Relacionado con los dos artículos ya publicados, “Golpear la mesa con Bolivia” y “¿Hay vías de solución a la demanda marítima de Bolivia?, donde se han expuesto algunas ideas fuerza en relación al caso de la demanda Boliviana, artículos que tienen como único objetivo aportar más antecedentes a la discusión que se viene por delante, he estimado pertinente complementar dichas ideas, dando a conocer algunos conceptos del gran tema en discusión o de desencuentro entre ambos países, la “Soberanía”. Para ello tomaré como base a dos autores: Joaquín Blanco Ande y Gonzalo Rojas Sánchez, dada la pertinencia del tema.

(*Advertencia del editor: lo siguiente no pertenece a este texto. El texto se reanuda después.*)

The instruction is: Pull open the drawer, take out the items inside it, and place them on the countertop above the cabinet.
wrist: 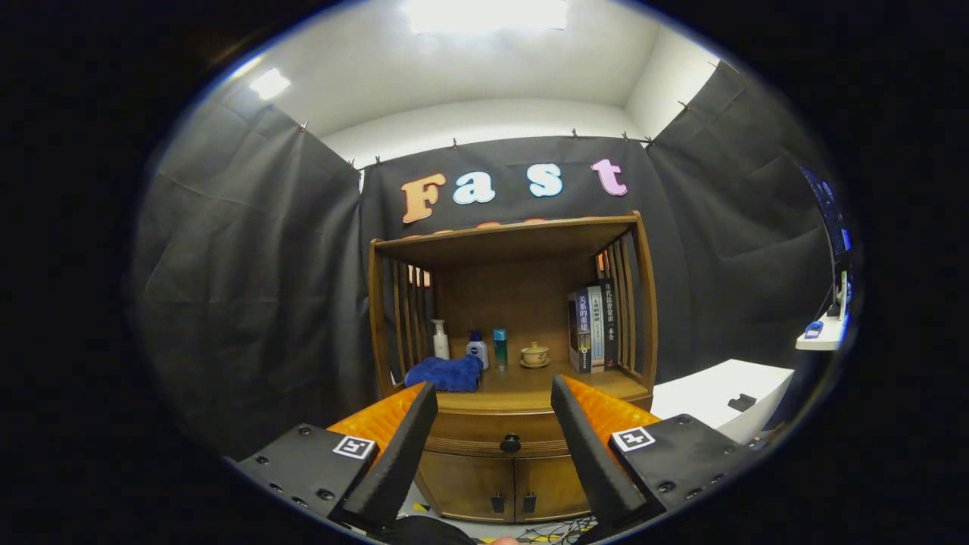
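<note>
A wooden cabinet [515, 318] stands against the booth wall, some way ahead of me. Its drawer [484, 433] is closed, with a dark round knob [510, 443] that I see between my fingers. My gripper [494, 392] is open, holding nothing, and is well short of the drawer. On the countertop [530, 382] above the drawer lie a blue cloth [447, 374], a white pump bottle [440, 340], a white-and-blue bottle [477, 350], a teal bottle [500, 347], a small lidded cup on a saucer [534, 354] and upright books [593, 327].
Below the drawer two cabinet doors [503, 486] are closed, each with a small dark handle. A white table [719, 397] with a small dark object stands to the cabinet's right. Cables [556, 534] lie on the floor in front of the cabinet.
</note>
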`<act>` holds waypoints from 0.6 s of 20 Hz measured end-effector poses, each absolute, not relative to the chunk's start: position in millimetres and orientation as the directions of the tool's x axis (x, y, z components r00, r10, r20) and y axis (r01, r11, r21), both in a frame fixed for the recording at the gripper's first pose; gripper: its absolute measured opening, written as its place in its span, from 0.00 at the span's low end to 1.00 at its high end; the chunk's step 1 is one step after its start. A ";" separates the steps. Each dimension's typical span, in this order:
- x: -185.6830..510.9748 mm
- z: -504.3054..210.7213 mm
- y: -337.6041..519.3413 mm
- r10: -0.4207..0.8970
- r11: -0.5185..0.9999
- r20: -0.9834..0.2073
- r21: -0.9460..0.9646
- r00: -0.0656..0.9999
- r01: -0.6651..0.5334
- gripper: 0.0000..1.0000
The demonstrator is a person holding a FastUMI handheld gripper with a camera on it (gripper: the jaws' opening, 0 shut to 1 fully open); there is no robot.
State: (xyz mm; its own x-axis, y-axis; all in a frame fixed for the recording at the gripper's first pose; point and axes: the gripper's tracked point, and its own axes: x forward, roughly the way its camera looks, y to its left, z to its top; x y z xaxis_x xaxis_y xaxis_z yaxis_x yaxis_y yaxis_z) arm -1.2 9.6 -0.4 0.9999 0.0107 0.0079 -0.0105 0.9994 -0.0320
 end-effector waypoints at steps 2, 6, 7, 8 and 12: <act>-3.9 -3.1 13.9 0.023 0.999 0.003 -0.036 1.000 -0.023 0.98; -3.8 -9.1 17.0 0.029 0.999 -0.016 -0.032 0.999 -0.030 0.98; -4.4 -7.0 17.1 0.026 0.999 -0.014 -0.032 1.000 -0.027 0.98; -4.2 -5.7 15.1 0.019 0.999 -0.011 -0.035 1.000 -0.019 0.98; -6.5 -5.7 14.2 0.020 0.999 -0.010 -0.026 1.000 -0.020 0.98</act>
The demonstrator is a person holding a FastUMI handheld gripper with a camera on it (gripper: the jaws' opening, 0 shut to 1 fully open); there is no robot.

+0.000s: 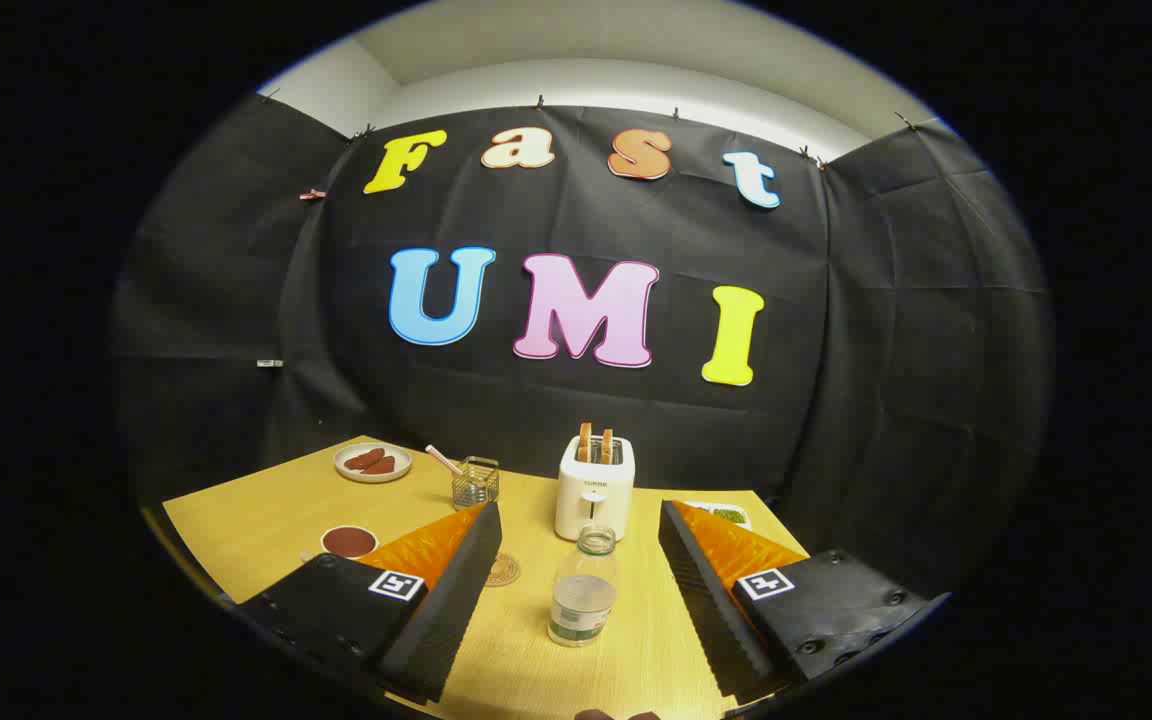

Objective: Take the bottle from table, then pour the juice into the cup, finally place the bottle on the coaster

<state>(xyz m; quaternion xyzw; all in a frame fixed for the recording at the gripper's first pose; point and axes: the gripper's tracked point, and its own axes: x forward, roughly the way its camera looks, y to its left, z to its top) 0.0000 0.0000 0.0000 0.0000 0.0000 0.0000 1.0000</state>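
Tabletop (266, 520); hand-held gripper (576, 590) seemingly level, agape.

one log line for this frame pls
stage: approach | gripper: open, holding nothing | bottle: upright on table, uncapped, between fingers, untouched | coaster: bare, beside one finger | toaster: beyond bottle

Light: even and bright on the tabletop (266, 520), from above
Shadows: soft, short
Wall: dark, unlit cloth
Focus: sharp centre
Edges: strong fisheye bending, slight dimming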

La soberanía es un concepto clave referido principalmente a la existencia de un Estado, por tanto es una consecuencia de la libertad; una nación es soberana en cuanto es dueña de sí misma; en tanto es dueña de su libertad. Lo anterior nos lleva a establecer, que la soberanía es un fin permanente del Estado, no se entiende a un Estado que no pretenda ser soberano, ya que la soberanía es indivisible e intransferible. La defensa de la Patria, la Bandera, la libertad y la seguridad, son fines permanentes que no se explican, si no en el contexto de un Estado soberano.

Como efectos relevantes de la soberanía tenemos que; los Estados tienen derecho a darse la organización jurídica interna que prefieran, esto es soberanía interna; los Estados tienen derecho a representarse ante los demás Estados en un plano de independencia y de igualdad, a esto se le denomina soberanía externa. Es por ello que la soberanía adquiere importancia cuando un Estado se enfrenta a otro, porque ahí se origina el problema de establecer donde limitan ambas soberanías. Consecuente con esto, la soberanía tiene límites jurídicos y límites de hecho o prácticos, entre los primeros están el derecho natural, el límite territorial del Estado y el derecho internacional, este último se manifiesta principalmente a través de los tratados. Entre los segundos, que mas que limites podrían ser condicionantes, tenemos el poder nacional, los poderes políticos o económicos y la interdependencia del mundo contemporáneo producida básicamente por la globalización (redes de contacto, comunicaciones, tecnología, etc.)

Nuestro país, en su carta fundamental, entiende a la soberanía como la no dependencia de ningún otro Estado para fijar su rumbo político, ni que sus gobernantes para ejercitar su autoridad estén subordinados a elementos foráneos. La soberanía reside en la comunidad nacional, en la totalidad de los miembros que integran la sociedad política, de la que emanan los poderes del Estado.

Así entonces y en virtud de la relevancia conceptual de la Soberanía, se puede entender a  cabalidad las posturas de Chile y Bolivia, en no estar el primero dispuesto a entregar soberanía y el segundo a acceder a territorio sin soberanía. El territorio es uno de los elementos constitutivos del Estado, es su plataforma física, razón por la que la desaparición del territorio de un Estado es causa de la desaparición del mismo Estado. Lo anterior se traduce en la inadmisibilidad de entregar de por sí territorio, es por ello que una de las ideas fuerza en la búsqueda de solución al problema, está en el intercambio territorial, donde Chile no pierde ni un metro cuadrado, permitiendo a ambos países proyectar y aplicar soberanía en su propia comunidad política, donde desarrollen actividades propias y específicas.

La idea fundamental de buscar una solución al problema a través del intercambio territorial, entre otros beneficios de índole político y económico, es mantener incólume el espacio configurador de Chile, dando una solución efectiva y eficiente a la demanda, que incluye como se argumenta en los ya mencionados artículos, grandes, reales y oportunos beneficios para Chile.